Could you repeat all of the entries exactly, leaving out any pictures?

※ ※ ※

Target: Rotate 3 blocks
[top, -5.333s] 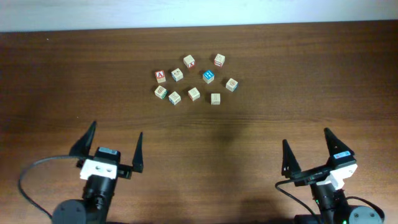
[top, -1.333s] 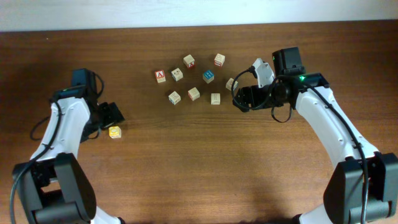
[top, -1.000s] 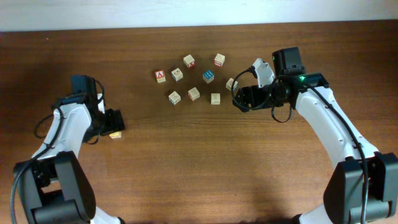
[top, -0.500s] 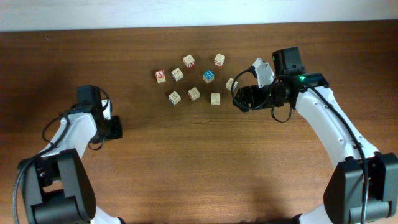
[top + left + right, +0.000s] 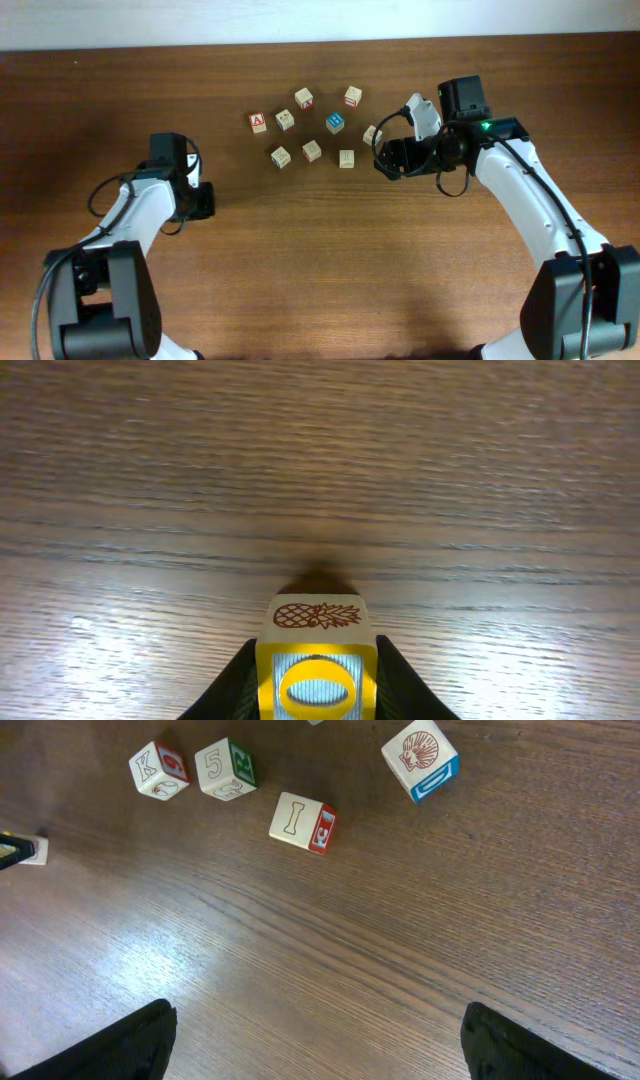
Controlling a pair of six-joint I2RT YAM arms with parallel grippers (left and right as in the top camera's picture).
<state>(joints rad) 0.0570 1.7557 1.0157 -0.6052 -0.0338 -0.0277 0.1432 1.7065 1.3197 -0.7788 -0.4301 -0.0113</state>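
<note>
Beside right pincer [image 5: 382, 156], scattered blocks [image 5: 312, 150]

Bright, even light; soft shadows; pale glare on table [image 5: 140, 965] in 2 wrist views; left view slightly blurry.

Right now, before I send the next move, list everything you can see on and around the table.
Table: one, dark brown wood, under everything.
White surface: one, beyond the table's far edge.
Red A block: one, cluster's left end.
Blue-topped block: one, cluster's middle.
Other blocks: seven, pale wood with printed faces, same far-middle cluster.
Held block: one, pale, pineapple print above a yellow face, between the left gripper's fingers.
Arms: two, white with black joints.
Left gripper: one, black, closed on the held block, left of and nearer than the cluster.
Right gripper: one, black, open, at the cluster's right end.
</note>
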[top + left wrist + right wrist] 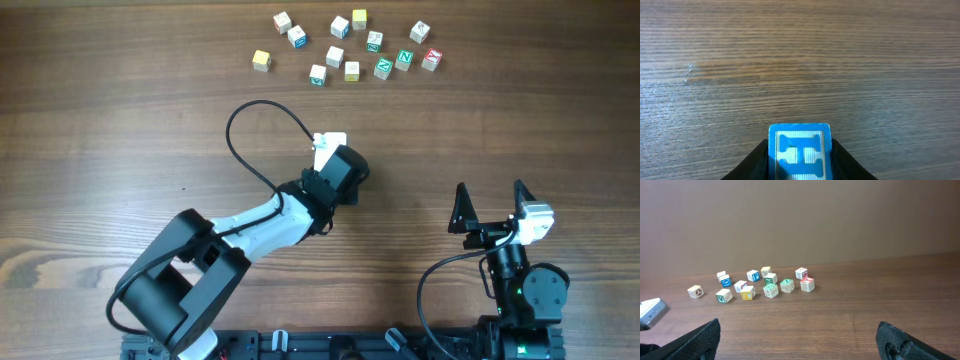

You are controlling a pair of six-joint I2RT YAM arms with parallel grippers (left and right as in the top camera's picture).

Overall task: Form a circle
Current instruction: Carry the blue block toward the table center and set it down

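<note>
Left fingers: the left gripper (799, 146) flanks a small wooden cube with a blue letter H (800, 152), close on both sides; I cannot tell whether it grips.
Right fingers: the right gripper (490, 200) is spread wide and empty.
Circle: none formed yet; the loose scatter of small wooden letter cubes (350, 50) lies well ahead of both fingertips, apart from the H cube.
Risk: a finger dragging on withdrawal could tip or twist the H cube, which would spoil the ring's starting spot.

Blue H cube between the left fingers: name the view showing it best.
Left wrist: the cube sits close, letter readable. Overhead shows only its pale top; right wrist, perhaps a pale sliver at its left edge.
</note>
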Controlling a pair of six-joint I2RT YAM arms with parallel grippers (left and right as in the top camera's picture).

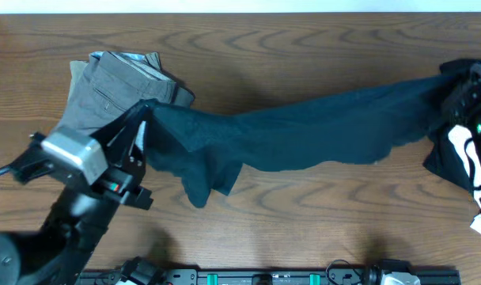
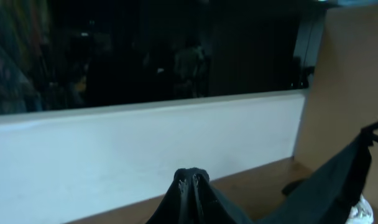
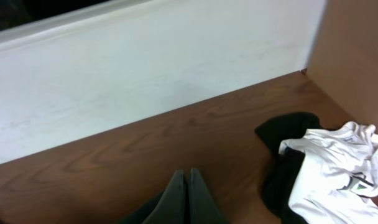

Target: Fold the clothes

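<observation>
Wood-grain table (image 1: 304,206), noted left to right. Far left, toward the back edge: khaki trousers (image 1: 118,83), folded, lying flat. Just in front of them is the left gripper (image 1: 143,120), jaws pinched together on the left end of a black garment (image 1: 320,127). The left wrist view shows the fingertips (image 2: 186,184) closed, with dark cloth bunched between and below them. The garment is held stretched in one long band across the table, from beside the trousers to the right edge (its lower edge sags in a loose fold near the left end). At the far right, the right gripper (image 1: 456,79) is clamped on the other end. In the right wrist view its fingers (image 3: 176,196) are pressed together on dark fabric. Just beside that gripper, toward the front: a heap of black and white pieces (image 1: 446,158), crumpled, resting on the table at the right edge.
</observation>
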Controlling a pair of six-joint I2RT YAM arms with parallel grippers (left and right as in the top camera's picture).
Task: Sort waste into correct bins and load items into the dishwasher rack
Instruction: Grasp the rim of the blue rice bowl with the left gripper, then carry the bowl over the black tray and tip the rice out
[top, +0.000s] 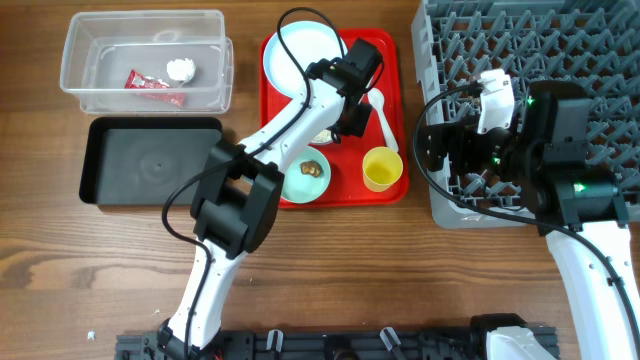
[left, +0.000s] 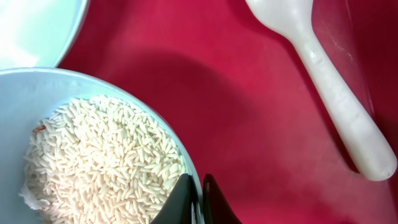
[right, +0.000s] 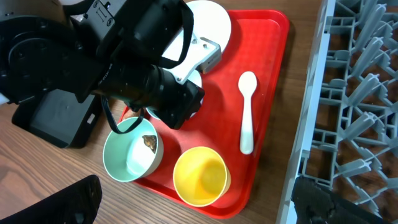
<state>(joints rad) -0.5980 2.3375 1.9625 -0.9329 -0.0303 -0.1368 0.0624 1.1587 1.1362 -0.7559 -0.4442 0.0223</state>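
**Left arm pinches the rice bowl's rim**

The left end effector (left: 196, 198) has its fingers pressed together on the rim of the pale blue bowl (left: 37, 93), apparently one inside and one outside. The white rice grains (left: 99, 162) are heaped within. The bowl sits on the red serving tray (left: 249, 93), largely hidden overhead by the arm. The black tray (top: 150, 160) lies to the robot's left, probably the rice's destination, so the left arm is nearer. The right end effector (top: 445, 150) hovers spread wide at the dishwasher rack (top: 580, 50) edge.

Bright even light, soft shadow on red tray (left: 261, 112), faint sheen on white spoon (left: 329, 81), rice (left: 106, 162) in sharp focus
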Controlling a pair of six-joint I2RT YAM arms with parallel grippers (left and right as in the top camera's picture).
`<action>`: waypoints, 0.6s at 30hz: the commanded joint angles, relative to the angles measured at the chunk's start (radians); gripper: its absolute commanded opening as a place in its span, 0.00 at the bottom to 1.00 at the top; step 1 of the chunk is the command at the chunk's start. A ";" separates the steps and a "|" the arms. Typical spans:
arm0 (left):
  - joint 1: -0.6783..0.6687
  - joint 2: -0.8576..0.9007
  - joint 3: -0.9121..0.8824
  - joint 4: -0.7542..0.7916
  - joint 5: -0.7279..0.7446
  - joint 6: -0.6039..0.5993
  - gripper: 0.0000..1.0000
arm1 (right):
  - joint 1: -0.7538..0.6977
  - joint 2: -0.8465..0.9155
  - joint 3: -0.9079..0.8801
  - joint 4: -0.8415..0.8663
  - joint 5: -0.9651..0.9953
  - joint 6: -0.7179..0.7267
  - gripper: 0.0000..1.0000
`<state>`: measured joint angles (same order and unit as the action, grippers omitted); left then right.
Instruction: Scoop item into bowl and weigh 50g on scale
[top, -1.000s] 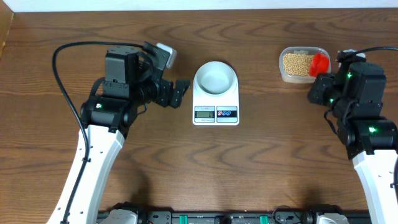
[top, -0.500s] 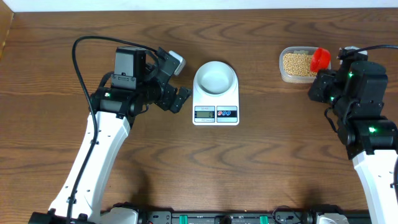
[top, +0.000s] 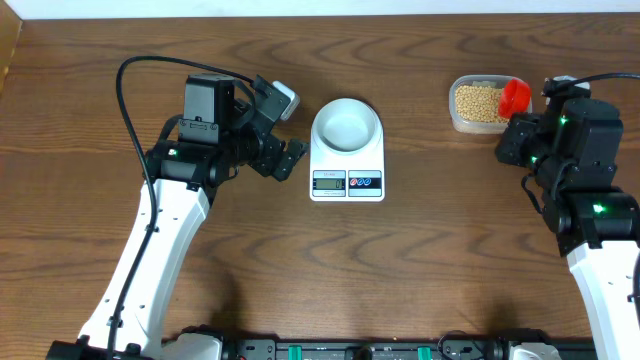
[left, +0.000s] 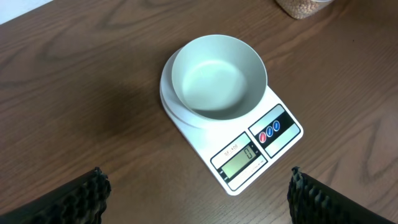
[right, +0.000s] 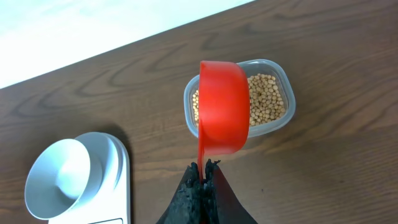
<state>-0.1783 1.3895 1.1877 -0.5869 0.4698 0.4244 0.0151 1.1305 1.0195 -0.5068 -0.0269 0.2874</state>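
Observation:
The pale bowl (top: 346, 126) sits empty on the white scale (top: 347, 183), whose display shows 0 in the left wrist view. The tan beans (top: 478, 101) lie in a clear tub at the back right. My right gripper (right: 202, 171) is shut on the handle of a red scoop (right: 224, 106), which hangs tilted over the tub's left part with beans (right: 268, 99) showing beside it. My left gripper (top: 280, 140) stands open just left of the scale. Its fingers frame bare table in front of the scale (left: 273, 140) and bowl (left: 217, 78), holding nothing.
The clear plastic tub (top: 462, 122) stands near the table's back edge, about a hand's width right of the scale. A black cable (top: 125, 80) loops behind the left arm. Brown wooden table (top: 400, 270) spreads out in front of the scale.
During the first half second the left arm swung closer to the scale and the red scoop rose slightly at the tub. Nothing has moved since.

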 joint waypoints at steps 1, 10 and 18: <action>0.002 -0.002 -0.004 0.000 0.016 0.020 0.93 | -0.008 -0.003 0.020 -0.010 -0.002 -0.012 0.01; 0.002 -0.002 -0.004 0.000 0.016 0.020 0.94 | -0.008 -0.002 0.020 -0.050 -0.002 -0.016 0.01; 0.002 -0.002 -0.004 0.000 0.016 0.021 0.94 | -0.008 0.001 0.020 -0.059 -0.010 -0.051 0.01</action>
<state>-0.1783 1.3895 1.1877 -0.5873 0.4698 0.4271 0.0151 1.1305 1.0195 -0.5644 -0.0280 0.2729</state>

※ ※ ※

▶ EXERCISE ANSWER
Target: Rotate 3 blocks
[top, -5.333s] 
[top, -1.333s] 
[top, -1.000s] 
[top, -0.500s] 
[top + left + right, +0.000s] 
Controlling a pair of six-joint I2RT YAM arms with parallel grippers (left and right as in the top camera's picture).
<state>(joints rad) 0.0570 1.7557 1.0157 -0.6052 -0.0338 -0.0277 0.1432 1.7065 1.3197 -0.7788 -0.4301 -0.0113</state>
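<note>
Beside right pincer [image 5: 382, 156], scattered blocks [image 5: 312, 150]

Bright, even light; soft shadows; pale glare on table [image 5: 140, 965] in 2 wrist views; left view slightly blurry.

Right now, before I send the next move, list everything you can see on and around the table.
Table: one, dark brown wood, under everything.
White surface: one, beyond the table's far edge.
Red A block: one, cluster's left end.
Blue-topped block: one, cluster's middle.
Other blocks: seven, pale wood with printed faces, same far-middle cluster.
Held block: one, pale, pineapple print above a yellow face, between the left gripper's fingers.
Arms: two, white with black joints.
Left gripper: one, black, closed on the held block, left of and nearer than the cluster.
Right gripper: one, black, open, at the cluster's right end.
</note>
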[top + left wrist + right wrist] 

You are controlling a pair of six-joint I2RT YAM arms with parallel grippers (left and right as in the top camera's picture).

Overall task: Form a circle
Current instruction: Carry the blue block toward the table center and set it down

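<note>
Left fingers: the left gripper (799, 146) flanks a small wooden cube with a blue letter H (800, 152), close on both sides; I cannot tell whether it grips.
Right fingers: the right gripper (490, 200) is spread wide and empty.
Circle: none formed yet; the loose scatter of small wooden letter cubes (350, 50) lies well ahead of both fingertips, apart from the H cube.
Risk: a finger dragging on withdrawal could tip or twist the H cube, which would spoil the ring's starting spot.

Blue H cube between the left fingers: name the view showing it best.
Left wrist: the cube sits close, letter readable. Overhead shows only its pale top; right wrist, perhaps a pale sliver at its left edge.
</note>
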Controlling a pair of six-joint I2RT YAM arms with parallel grippers (left and right as in the top camera's picture).


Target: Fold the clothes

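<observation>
Wood-grain table (image 1: 304,206), noted left to right. Far left, toward the back edge: khaki trousers (image 1: 118,83), folded, lying flat. Just in front of them is the left gripper (image 1: 143,120), jaws pinched together on the left end of a black garment (image 1: 320,127). The left wrist view shows the fingertips (image 2: 186,184) closed, with dark cloth bunched between and below them. The garment is held stretched in one long band across the table, from beside the trousers to the right edge (its lower edge sags in a loose fold near the left end). At the far right, the right gripper (image 1: 456,79) is clamped on the other end. In the right wrist view its fingers (image 3: 176,196) are pressed together on dark fabric. Just beside that gripper, toward the front: a heap of black and white pieces (image 1: 446,158), crumpled, resting on the table at the right edge.
</observation>
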Controlling a pair of six-joint I2RT YAM arms with parallel grippers (left and right as in the top camera's picture).
Task: Sort waste into correct bins and load items into the dishwasher rack
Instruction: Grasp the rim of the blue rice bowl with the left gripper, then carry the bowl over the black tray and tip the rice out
[top, +0.000s] 
[left, +0.000s] 
[right, +0.000s] 
<state>(joints rad) -0.5980 2.3375 1.9625 -0.9329 -0.0303 -0.1368 0.0624 1.1587 1.1362 -0.7559 -0.4442 0.0223</state>
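**Left arm pinches the rice bowl's rim**

The left end effector (left: 196, 198) has its fingers pressed together on the rim of the pale blue bowl (left: 37, 93), apparently one inside and one outside. The white rice grains (left: 99, 162) are heaped within. The bowl sits on the red serving tray (left: 249, 93), largely hidden overhead by the arm. The black tray (top: 150, 160) lies to the robot's left, probably the rice's destination, so the left arm is nearer. The right end effector (top: 445, 150) hovers spread wide at the dishwasher rack (top: 580, 50) edge.

Bright even light, soft shadow on red tray (left: 261, 112), faint sheen on white spoon (left: 329, 81), rice (left: 106, 162) in sharp focus
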Controlling a pair of six-joint I2RT YAM arms with parallel grippers (left and right as in the top camera's picture).
`<action>`: waypoints, 0.6s at 30hz: the commanded joint angles, relative to the angles measured at the chunk's start (radians); gripper: its absolute commanded opening as a place in its span, 0.00 at the bottom to 1.00 at the top; step 1 of the chunk is the command at the chunk's start. A ";" separates the steps and a "|" the arms. Typical spans:
arm0 (left):
  - joint 1: -0.6783..0.6687
  - joint 2: -0.8576..0.9007
  - joint 3: -0.9121..0.8824
  - joint 4: -0.7542..0.7916
  - joint 5: -0.7279..0.7446
  - joint 6: -0.6039..0.5993
  - gripper: 0.0000..1.0000
arm1 (right):
  - joint 1: -0.7538..0.6977
  - joint 2: -0.8465..0.9155
  - joint 3: -0.9079..0.8801
  - joint 4: -0.8415..0.8663
  - joint 5: -0.9651..0.9953
  - joint 6: -0.7179..0.7267
  - gripper: 0.0000..1.0000
`<state>`: measured joint angles (same order and unit as the action, grippers omitted); left then right.
Instruction: Scoop item into bowl and weigh 50g on scale
[top, -1.000s] 
[top, -0.500s] 
[top, +0.000s] 
[left, +0.000s] 
[right, +0.000s] 
<state>-0.1783 1.3895 1.1877 -0.5869 0.4698 0.4244 0.0151 1.1305 1.0195 -0.5068 -0.0269 0.2874</state>
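Observation:
The pale bowl (top: 346, 126) sits empty on the white scale (top: 347, 183), whose display shows 0 in the left wrist view. The tan beans (top: 478, 101) lie in a clear tub at the back right. My right gripper (right: 202, 171) is shut on the handle of a red scoop (right: 224, 106), which hangs tilted over the tub's left part with beans (right: 268, 99) showing beside it. My left gripper (top: 280, 140) stands open just left of the scale. Its fingers frame bare table in front of the scale (left: 273, 140) and bowl (left: 217, 78), holding nothing.
The clear plastic tub (top: 462, 122) stands near the table's back edge, about a hand's width right of the scale. A black cable (top: 125, 80) loops behind the left arm. Brown wooden table (top: 400, 270) spreads out in front of the scale.
During the first half second the left arm swung closer to the scale and the red scoop rose slightly at the tub. Nothing has moved since.
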
 joint waypoints at steps 1, 10 and 18: <action>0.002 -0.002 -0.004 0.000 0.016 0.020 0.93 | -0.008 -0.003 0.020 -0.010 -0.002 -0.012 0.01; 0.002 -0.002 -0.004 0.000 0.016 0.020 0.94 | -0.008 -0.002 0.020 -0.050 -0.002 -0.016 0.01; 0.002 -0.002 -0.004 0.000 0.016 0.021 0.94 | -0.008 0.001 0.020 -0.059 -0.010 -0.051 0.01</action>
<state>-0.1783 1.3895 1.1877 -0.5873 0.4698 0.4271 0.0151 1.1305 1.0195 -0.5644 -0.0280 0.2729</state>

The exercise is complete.